> _Task objective_:
In the data that follows, find each line containing "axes" and copy it.

> _Information provided_:

= = =

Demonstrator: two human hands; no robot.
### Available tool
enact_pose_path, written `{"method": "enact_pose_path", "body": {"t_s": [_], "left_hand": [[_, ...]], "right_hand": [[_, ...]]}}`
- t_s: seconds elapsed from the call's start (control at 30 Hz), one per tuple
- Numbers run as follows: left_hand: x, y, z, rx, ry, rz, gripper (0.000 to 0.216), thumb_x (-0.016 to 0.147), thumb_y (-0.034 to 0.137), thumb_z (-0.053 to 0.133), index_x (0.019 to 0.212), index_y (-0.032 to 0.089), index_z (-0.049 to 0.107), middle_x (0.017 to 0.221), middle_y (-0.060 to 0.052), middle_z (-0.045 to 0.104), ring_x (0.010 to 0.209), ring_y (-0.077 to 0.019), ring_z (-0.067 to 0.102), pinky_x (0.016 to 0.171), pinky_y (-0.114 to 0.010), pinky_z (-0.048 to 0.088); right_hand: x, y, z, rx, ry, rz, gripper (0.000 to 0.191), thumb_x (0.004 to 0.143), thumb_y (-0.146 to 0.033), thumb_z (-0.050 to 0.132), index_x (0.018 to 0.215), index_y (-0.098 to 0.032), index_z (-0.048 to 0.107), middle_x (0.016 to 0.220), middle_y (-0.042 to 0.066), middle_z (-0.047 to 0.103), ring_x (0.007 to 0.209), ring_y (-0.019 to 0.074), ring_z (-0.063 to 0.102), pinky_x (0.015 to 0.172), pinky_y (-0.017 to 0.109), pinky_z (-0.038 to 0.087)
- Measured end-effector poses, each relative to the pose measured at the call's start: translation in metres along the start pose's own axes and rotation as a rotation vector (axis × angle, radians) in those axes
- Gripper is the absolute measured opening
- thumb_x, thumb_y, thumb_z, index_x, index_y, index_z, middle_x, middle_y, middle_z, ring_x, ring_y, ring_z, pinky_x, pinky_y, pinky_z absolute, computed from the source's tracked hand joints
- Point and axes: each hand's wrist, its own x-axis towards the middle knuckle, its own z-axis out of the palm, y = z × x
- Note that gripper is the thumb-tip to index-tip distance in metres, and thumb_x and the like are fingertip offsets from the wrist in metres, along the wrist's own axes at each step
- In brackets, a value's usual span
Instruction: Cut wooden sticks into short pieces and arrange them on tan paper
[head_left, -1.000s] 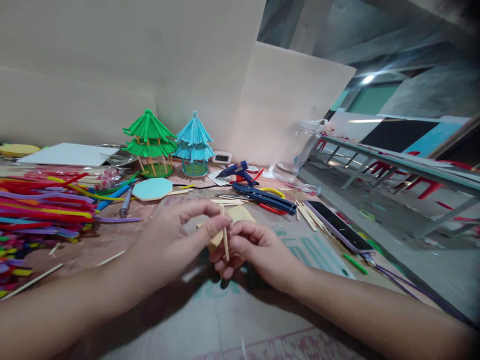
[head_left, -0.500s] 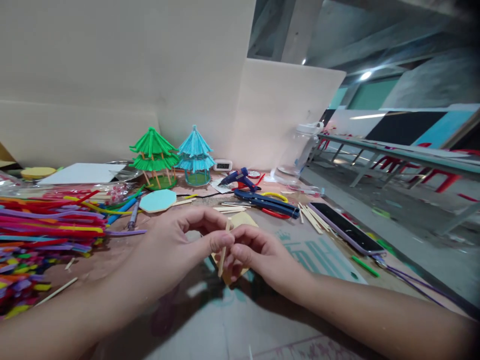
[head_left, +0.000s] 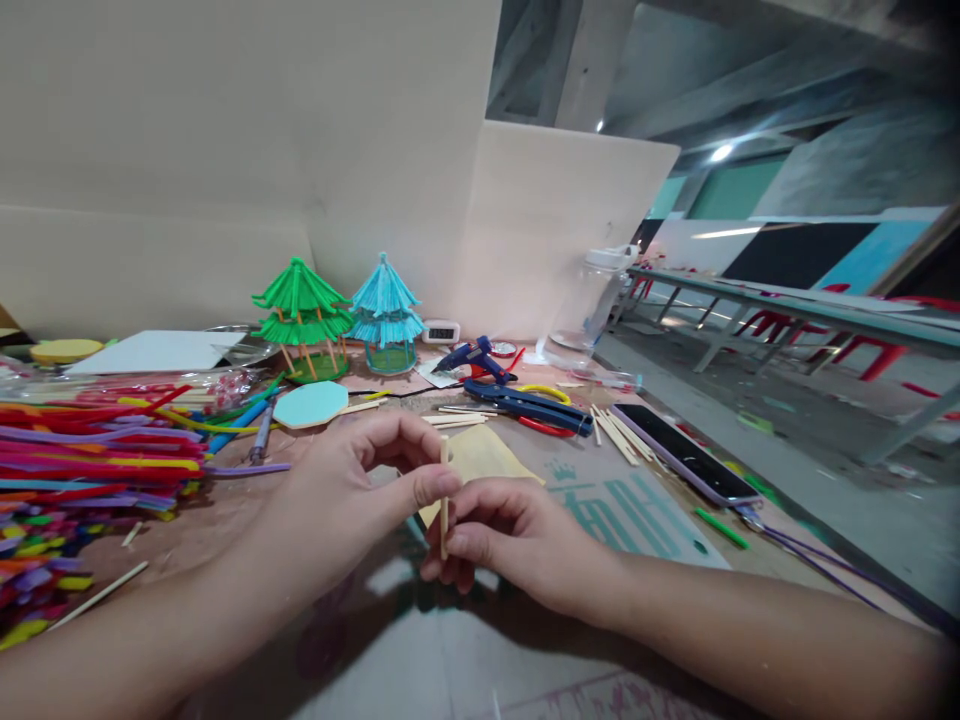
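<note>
Between my hands a short wooden stick (head_left: 445, 512) stands nearly upright above the table. My left hand (head_left: 375, 470) pinches its upper part between thumb and fingers. Lower down, my right hand (head_left: 502, 525) closes thumb and fingertips around the stick's bottom end. Behind both hands a pale yellow sheet (head_left: 491, 457) lies on the table, partly covered by them. Several loose wooden sticks (head_left: 457, 421) lie just past the sheet, and more sticks (head_left: 619, 435) are at its right.
Pipe cleaners (head_left: 97, 450) heap at the left. Green (head_left: 301, 310) and blue (head_left: 385, 310) pagoda models stand behind a light-blue octagon (head_left: 311, 404). Further right are a glue gun (head_left: 478, 358), dark-blue cutters (head_left: 525, 405), a phone (head_left: 686, 453) and a clear bottle (head_left: 589, 310).
My right hand has slid down to the stick's lower end, and the stick has turned more upright. More of the yellow sheet shows. The view has shifted slightly.
</note>
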Motion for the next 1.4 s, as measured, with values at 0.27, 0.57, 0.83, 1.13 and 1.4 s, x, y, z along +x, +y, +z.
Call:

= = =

> _Problem solution_:
- Measured end-effector poses, each relative to the pose measured at the call's start: translation in metres along the start pose's own axes and rotation as a rotation vector (axis × angle, radians) in those axes
- Point and axes: each hand's wrist, its own x-axis towards the middle knuckle, its own z-axis out of the palm, y = z × x
- Note that gripper is the thumb-tip to index-tip distance in metres, and thumb_x and the like are fingertip offsets from the wrist in metres, along the wrist's own axes at each step

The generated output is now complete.